The Canadian Ornamental Horticulture Alliance research and innovation cluster is funded by Growing Forward 2, a federal-provincial-territorial initiative. The following projects are funded through this cluster:
Water and nutrient management
To let nursery plant growers reduce water consumption, Université Laval researcher Dr. Charles Goulet is leading a project that will help with making irrigation decisions and ensuring the right amount of water gets to plants at right time for optimal growth. He is evaluating the use of wireless tensiometers for precision irrigation in nursery settings, as well as establishing optimal irrigation levels for various species or groups of nursery plant species.
Impact of turfgrass fertilization on nutrient losses through runoff and leaching
Guillaume Grégoire, Université Laval
Scientists from Université Laval, led by Dr. Yves Desjardins and Dr. Guillaume Grégoire, are working to evaluate the use of different types of turfgrass fertilizers and their impacts on nutrient runoff and leaching. The project is comparing nutrient losses from turfgrass fertilized with natural, synthetic and compost fertilizer sources to unfertilized turfgrass, as well as measuring the impact of cultural practices like aeration, clipping recycling, and overseeding.
Development of root-targeted delivery systems for controlled release of water and agrochemicals for ornamental plants
Frank Gu, University of Waterloo
Researchers from the University of Waterloo’s Department of Chemical Engineering are working on a new system to deliver water, fertilizer and crop protection products to greenhouse ornamental plants on demand. Not only will this ensure plants receive inputs only when they need them, it is also expected to reduce water and fertilizer use by up to 50 per cent.
Improving nitrogen and phosphorus use efficiency of potted chrysanthemums grown in a subirrigation system
Barry Shelp, University of Guelph
Dr. Barry Shelp of the University of Guelph is leading a research project to help reach that outcome with commercially important chrysanthemum cultivars. He is working to optimize the timing and application rates of soluble nitrogen and phosphorus in two popular subirrigated chrysanthemum cultivars. The goal is to determine how low nitrogen and phosphorus levels can be during the first half of the crop cycle while still ensuring high quality plants.
Optimal fertilizer application rates in container nursery crop production
Youbin Zheng, Vineland Research and Innovation Centre
Scientists at Vineland Research and Innovation Centre (Vineland) are determining the best nutrient rates, application methods, and timing for growing container nursery crops using different fertilizer types and growing substrates. Dr. Youbin Zheng and his team are also developing a fertilizer guide for container nursery crop production to help growers maximize their profitability and minimize possible environmental impacts caused by nutrient runoff.
Development and marketing of new hardy woody plant varieties based primarily on native Newfoundland flora
Todd Boland, Memorial University of Newfoundland Botanical Garden
New hardy, woody plant varieties are currently in development to meet demand for Canadian-bred plants and provide new revenue opportunities for plant producers. Researchers at the Memorial University of Newfoundland Botanical Gardens, led by Dr. Todd Boland, have selected nine plant varieties that are now undergoing commercial trials with eight nurseries across Canada.
Eco‐integrated green walls for indoor gardening and commercial buildings
Martine Dorais and Claudine Ménard, Agriculture and Agri-Food Canada
Scientists from Agriculture and Agri-Food Canada are working to develop a new, low maintenance indoor eco-integrated green wall that could be used in residential and public buildings to improve air quality, provide beneficial acoustics and amenity effects, and contribute to year round in-house gardening.
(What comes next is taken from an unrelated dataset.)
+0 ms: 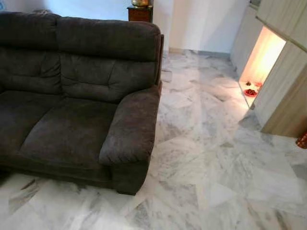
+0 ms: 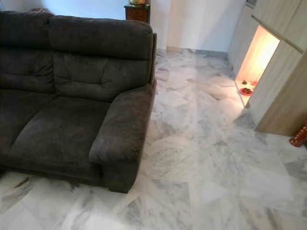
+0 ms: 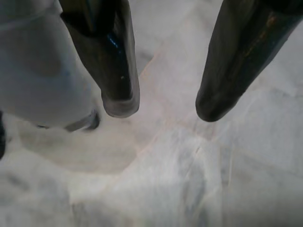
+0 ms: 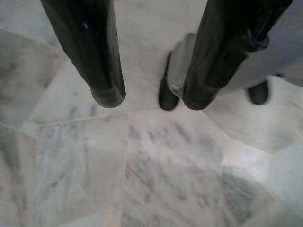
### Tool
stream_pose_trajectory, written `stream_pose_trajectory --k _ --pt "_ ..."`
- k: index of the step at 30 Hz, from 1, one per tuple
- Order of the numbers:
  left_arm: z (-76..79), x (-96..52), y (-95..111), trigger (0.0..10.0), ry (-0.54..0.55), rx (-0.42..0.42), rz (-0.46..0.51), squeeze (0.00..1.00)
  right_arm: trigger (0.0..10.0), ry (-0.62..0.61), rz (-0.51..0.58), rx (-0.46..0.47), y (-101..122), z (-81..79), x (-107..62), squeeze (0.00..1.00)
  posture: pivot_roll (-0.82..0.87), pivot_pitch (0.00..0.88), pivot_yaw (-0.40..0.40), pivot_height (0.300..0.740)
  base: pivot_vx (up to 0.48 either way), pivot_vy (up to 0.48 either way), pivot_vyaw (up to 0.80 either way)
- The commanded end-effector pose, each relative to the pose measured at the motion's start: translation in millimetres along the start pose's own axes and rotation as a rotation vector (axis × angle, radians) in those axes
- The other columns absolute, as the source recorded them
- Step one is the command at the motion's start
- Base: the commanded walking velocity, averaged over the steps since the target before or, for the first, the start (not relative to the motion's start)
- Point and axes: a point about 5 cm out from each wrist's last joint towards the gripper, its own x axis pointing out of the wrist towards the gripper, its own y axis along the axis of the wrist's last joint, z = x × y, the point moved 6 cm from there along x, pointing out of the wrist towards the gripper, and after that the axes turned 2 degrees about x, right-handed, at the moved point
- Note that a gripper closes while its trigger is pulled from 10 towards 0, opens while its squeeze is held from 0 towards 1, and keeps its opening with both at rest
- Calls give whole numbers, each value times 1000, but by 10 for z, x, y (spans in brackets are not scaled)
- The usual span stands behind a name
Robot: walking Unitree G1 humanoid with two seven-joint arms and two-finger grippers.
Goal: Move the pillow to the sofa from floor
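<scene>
Sofa (image 1: 72, 96) upholstery, a dark brown plush fabric with soft tufted creases, takes up the left of the head views: 2 padded back cushions, a broad seat and a rounded, overstuffed armrest. Right of it spreads the floor (image 1: 206, 158), glossy white marble slabs veined in grey. Further right stands a pale wood-grain cabinet (image 1: 288, 86) with a warmly lit niche, a small red dish (image 1: 250, 92) at its foot. I cannot tell where the pillow lies. Over the marble hang both arms: the left gripper (image 3: 163, 106) and the right gripper (image 4: 147, 97), each with 2 long glossy black fingers spread apart around nothing.
</scene>
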Motion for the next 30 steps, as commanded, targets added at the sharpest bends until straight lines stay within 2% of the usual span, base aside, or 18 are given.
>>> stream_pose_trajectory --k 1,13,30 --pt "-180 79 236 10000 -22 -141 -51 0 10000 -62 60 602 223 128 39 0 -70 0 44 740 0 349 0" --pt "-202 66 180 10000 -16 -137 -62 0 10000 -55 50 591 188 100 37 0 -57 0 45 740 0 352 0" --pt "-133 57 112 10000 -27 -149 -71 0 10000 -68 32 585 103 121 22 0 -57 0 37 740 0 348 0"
Nursery and landscape research scientist Dr. Darby McGrath and colleagues at Vineland Research and Innovation Centre (Vineland) are leading a project in Ontario and Alberta that is looking at tree survivability, soil remediation, and developing best management and recommended practices for remediation techniques.
A research team at Vineland Research and Innovation Centre (Vineland) led by Dr. Rose Buitenhuis is working on a project to help growers find alternative control measures to manage foxglove aphids that are compatible with existing greenhouse biological control systems.